Tot zover niks geks. Waarschijnlijk maken we voor andere aspecten ook gebruik van informatie die tot onze beschikking staat. Dat moeten we bij beveiliging ook gewoon kunnen doen.

Maar dan hebben we nog onze concurrenten. Daar gaan we toch zeker niet mee in zee? De vraag is waarom niet?

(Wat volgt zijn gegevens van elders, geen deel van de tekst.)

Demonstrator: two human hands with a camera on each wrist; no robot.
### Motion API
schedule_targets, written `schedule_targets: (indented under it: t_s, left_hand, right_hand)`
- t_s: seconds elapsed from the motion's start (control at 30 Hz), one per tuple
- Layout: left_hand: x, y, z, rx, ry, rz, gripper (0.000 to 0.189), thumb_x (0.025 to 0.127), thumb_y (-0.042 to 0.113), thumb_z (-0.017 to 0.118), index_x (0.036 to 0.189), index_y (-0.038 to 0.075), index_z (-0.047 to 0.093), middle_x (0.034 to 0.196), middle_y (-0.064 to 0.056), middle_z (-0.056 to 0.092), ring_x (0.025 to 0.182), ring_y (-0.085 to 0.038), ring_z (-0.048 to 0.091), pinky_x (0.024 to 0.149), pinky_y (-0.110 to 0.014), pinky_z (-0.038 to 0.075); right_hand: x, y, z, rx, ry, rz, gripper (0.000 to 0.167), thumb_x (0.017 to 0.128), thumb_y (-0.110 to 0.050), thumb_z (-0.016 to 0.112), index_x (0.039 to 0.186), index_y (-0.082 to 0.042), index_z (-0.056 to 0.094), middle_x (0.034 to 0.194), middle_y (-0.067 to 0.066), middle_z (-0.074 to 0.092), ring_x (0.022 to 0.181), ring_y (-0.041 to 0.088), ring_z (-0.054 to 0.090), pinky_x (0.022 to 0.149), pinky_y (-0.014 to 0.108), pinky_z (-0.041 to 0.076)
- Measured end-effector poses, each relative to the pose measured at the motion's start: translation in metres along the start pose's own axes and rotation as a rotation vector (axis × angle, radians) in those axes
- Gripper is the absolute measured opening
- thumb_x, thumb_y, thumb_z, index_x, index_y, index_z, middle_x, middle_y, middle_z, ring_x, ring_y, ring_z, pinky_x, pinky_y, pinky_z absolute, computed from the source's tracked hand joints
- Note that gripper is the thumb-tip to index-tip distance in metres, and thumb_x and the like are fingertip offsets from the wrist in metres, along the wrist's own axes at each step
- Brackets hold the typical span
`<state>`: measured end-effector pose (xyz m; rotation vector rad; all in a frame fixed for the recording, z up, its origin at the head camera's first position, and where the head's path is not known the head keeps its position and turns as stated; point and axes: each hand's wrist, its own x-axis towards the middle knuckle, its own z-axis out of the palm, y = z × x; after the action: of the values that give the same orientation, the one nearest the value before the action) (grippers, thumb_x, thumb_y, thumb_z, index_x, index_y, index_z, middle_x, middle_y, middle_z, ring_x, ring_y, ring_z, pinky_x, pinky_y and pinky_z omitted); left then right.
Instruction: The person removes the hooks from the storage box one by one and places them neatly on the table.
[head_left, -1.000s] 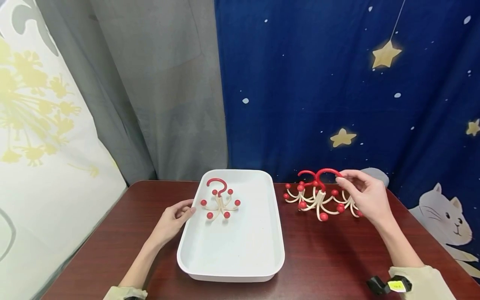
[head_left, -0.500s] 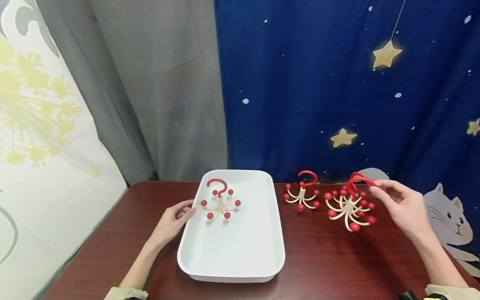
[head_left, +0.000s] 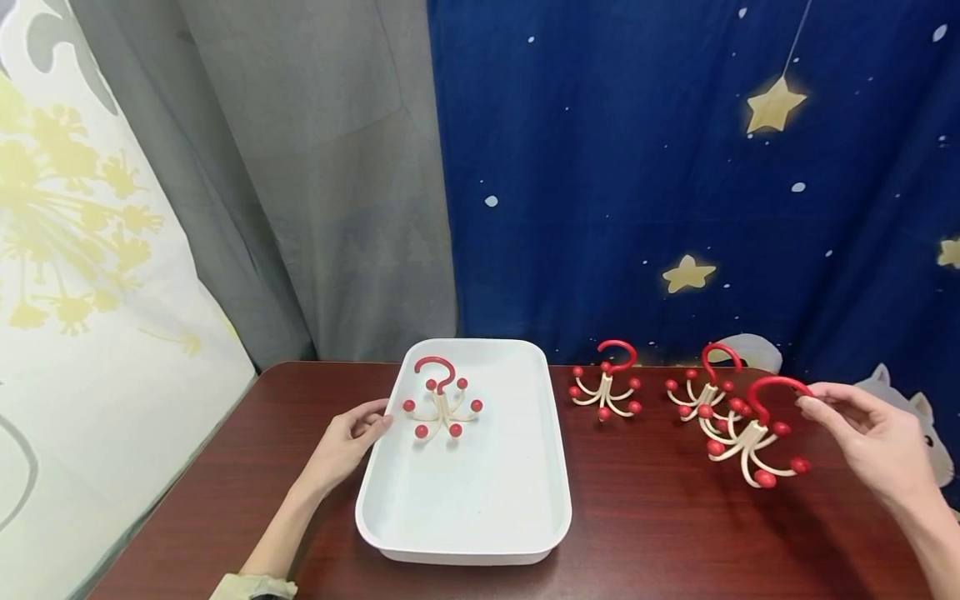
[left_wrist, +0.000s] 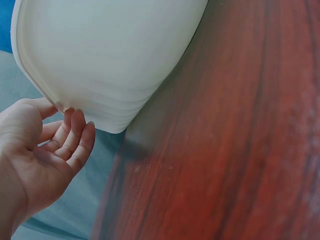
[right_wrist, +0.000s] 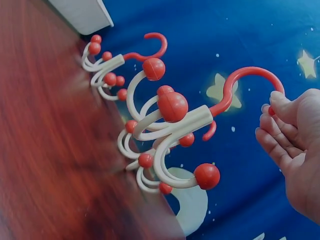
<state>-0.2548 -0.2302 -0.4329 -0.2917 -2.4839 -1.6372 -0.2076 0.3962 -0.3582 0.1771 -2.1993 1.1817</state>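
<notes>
My right hand [head_left: 873, 437] pinches the tip of the red hook on a cream hanger [head_left: 752, 435], whose curved arms end in red balls. The right wrist view shows this hanger [right_wrist: 195, 121] hanging tilted over the table, thumb and fingertips at the hook's end. With thumb and fingers my left hand [head_left: 348, 442] holds the left rim of a white tray [head_left: 480, 500]; in the left wrist view the fingertips meet the tray's edge [left_wrist: 57, 102]. One matching hanger [head_left: 440, 406] stands inside the tray, toward its back left.
Two more such hangers stand at the back right of the brown table [head_left: 637, 517]: one hanger [head_left: 605, 387] near the tray, another hanger [head_left: 705, 402] partly behind the held one. A blue star-patterned curtain [head_left: 600, 167] and a grey curtain [head_left: 360, 208] hang behind the table.
My right hand has moved right and toward the front with its hanger, uncovering the two hangers behind. The left hand and the tray have stayed in place.
</notes>
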Motion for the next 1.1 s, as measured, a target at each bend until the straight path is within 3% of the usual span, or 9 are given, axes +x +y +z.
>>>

Natuurlijk hoef je de vuile was daar niet uit te hangen, natuurlijk moet je niet alle details prijsgeven. Maar kun je in gesprek komen met de Security Managers van je concurrent dan kan dat grote voordelen opleveren. Misschien zitten zij wel met dezelfde vragen, misschien kun je gezamenlijk de markt benaderen om een geheel nieuwe maatregel voor jullie te ontwikkelen. Je kunt dan de kosten delen.

Binnen de security wereld heb je natuurlijk te maken met vertrouwen en integriteit. Het is niet verstandig om direct al je vragen bij je concurrent neer te leggen. Nee, eerst bouwen we een onderlinge vertrouwensband op (als die er nog niet is). Op beveiliging hoeven we (veelal) niet te concurreren, daar moeten en kunnen we goed gebruik van maken. Daarbij geldt natuurlijk dat we niet alleen informatie komen halen, nee we brengen daar ook de informatie waar onze concullega wat aan heeft.

Beveiliging zien we (nog) niet als onderscheidend vermogen ten opzichte van de concurrent en we kunnen hergebruiken wat er al beschikbaar is. Willen we beveiliging wel inzetten als onderscheidend vermogen dan nog kunnen we de gesprekken aan met concurrenten, we geven dan alleen nog minder details bloot. Denk bij concurrenten trouwens ook in de breedte, misschien zijn er wel andere branches met dezelfde soorten problemen, misschien voelt het beter om met hen in gesprek te gaan.

De praktijk leert dat als we vanuit een organisatie contact zoeken met een andere organisatie om kennis te delen (dus niet om je producten en diensten te verkopen) dat er dan al snel interesse is. Maak daar gebruik van en de beveiliging zal er beter van worden.